It was such a sweet dream! And things were going so smoothly -I never even got morning sickness! But at the beginning of the third trimester my blood pressure went way up and they could no longer handle me at the birthing center because they were worried about preeclampsia. I had to transfer my care to a hospital so I started seeing the midwife team there. I was able to keep my blood pressure fairly low (in the borderline range instead of high) with lots of rest and a healthy diet. The midwives and I thought I’d still be able to do a natural birth. I had had two panic attacks just thinking about the possibility of an epidural or c-section, so I was thrilled!

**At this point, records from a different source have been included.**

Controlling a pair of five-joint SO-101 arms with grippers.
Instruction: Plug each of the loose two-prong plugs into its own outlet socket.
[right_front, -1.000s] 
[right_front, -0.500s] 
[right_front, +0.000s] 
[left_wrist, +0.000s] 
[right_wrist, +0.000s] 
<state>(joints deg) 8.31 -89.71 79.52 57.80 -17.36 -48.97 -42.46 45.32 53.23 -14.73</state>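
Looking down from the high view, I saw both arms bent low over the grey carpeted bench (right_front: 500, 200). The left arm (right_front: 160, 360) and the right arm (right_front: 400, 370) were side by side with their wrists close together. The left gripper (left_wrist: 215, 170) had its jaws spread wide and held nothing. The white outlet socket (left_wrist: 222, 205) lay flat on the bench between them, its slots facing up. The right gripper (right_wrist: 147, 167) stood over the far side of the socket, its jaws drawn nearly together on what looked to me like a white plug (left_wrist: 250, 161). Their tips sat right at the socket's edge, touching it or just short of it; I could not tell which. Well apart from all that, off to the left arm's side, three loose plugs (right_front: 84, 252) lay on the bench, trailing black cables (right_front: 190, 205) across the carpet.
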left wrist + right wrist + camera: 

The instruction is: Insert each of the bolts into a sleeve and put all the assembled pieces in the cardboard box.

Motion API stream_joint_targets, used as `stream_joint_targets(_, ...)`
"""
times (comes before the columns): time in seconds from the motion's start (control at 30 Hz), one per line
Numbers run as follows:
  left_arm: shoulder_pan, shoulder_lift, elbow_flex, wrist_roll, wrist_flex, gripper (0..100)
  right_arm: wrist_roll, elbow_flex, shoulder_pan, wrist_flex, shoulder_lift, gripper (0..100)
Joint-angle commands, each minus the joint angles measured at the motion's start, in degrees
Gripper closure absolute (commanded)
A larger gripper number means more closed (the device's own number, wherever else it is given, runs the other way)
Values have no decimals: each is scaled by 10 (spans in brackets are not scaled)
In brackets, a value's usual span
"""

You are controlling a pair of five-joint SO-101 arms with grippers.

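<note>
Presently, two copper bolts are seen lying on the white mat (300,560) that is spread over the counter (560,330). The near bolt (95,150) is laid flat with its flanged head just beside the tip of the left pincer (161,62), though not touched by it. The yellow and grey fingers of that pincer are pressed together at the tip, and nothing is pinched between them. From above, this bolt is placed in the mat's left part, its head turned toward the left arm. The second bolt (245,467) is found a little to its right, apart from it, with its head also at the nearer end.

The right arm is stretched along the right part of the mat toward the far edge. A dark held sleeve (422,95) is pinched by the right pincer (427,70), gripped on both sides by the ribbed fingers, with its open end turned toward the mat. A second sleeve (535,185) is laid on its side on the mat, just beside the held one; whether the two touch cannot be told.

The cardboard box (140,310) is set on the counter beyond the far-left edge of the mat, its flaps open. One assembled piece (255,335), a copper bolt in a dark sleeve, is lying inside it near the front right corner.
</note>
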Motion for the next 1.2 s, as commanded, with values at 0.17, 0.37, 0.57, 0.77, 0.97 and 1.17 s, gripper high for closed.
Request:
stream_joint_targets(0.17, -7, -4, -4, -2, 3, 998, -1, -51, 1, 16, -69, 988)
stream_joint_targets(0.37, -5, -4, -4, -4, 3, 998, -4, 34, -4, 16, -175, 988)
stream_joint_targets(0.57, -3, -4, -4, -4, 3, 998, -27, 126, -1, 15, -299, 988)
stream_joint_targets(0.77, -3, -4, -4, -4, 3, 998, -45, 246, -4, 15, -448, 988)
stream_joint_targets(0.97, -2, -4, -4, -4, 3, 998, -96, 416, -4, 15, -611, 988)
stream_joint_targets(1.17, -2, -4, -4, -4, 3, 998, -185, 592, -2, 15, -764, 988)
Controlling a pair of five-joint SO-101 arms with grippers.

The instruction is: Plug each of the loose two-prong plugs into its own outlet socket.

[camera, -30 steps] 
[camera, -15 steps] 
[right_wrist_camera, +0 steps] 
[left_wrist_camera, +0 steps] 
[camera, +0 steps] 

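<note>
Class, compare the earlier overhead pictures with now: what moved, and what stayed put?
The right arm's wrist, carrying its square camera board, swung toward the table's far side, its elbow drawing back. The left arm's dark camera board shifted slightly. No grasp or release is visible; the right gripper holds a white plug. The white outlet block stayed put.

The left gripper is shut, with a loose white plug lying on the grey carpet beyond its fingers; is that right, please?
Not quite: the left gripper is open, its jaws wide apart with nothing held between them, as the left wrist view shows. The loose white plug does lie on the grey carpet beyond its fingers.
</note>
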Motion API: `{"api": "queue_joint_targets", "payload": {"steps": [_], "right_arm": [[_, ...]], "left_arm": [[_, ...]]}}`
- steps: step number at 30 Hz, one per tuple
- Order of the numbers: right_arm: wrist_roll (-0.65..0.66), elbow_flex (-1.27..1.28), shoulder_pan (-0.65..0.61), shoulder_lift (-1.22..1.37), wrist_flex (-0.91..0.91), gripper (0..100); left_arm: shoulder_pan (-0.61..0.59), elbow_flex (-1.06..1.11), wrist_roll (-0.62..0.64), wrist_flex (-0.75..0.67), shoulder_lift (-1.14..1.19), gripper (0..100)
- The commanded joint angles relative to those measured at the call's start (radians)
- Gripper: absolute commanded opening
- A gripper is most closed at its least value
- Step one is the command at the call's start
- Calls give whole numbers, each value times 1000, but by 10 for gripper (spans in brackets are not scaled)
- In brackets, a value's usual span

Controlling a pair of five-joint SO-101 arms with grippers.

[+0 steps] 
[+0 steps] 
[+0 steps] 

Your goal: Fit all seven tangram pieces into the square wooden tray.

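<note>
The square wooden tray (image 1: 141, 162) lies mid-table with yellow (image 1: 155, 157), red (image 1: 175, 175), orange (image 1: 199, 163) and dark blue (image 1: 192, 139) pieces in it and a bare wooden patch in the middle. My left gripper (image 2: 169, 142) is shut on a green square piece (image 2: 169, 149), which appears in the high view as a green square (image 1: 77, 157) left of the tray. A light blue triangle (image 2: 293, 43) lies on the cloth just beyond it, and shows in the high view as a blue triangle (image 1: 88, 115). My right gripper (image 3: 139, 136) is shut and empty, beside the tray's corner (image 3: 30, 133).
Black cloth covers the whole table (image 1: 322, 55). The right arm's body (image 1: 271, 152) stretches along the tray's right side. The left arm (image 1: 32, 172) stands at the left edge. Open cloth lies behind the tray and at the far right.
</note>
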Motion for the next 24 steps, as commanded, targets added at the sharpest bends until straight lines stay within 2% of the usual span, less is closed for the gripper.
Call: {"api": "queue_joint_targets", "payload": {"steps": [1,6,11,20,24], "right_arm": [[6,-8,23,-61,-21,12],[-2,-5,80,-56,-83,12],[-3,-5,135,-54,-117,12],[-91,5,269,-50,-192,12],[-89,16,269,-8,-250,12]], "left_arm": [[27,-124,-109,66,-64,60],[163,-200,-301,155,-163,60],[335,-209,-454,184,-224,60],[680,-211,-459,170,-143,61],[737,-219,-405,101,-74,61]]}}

But at 35 weeks my blood pressure went sky high again. They had to put me on medication to bring it down and they scheduled me for an induction at 37 weeks 5 days. The reason high blood pressure is so dangerous in pregnancy is because the blood flow isn’t able to get to the placenta and to the baby as well and it can lead to preeclampsia which causes problems with the mom’s liver and kidneys and can cause seizures which can be fatal for the mom. A little over a week before my induction my blood pressure rose again and my blood and urine test results were now showing more signs of preeclampsia. They decided it wouldn’t be safe to let me go home. They kept me at the hospital and started the process to induce me. My husband and kids were at a family reunion in Park City so I had to call them and tell them to come home early (I had driven myself to the hospital).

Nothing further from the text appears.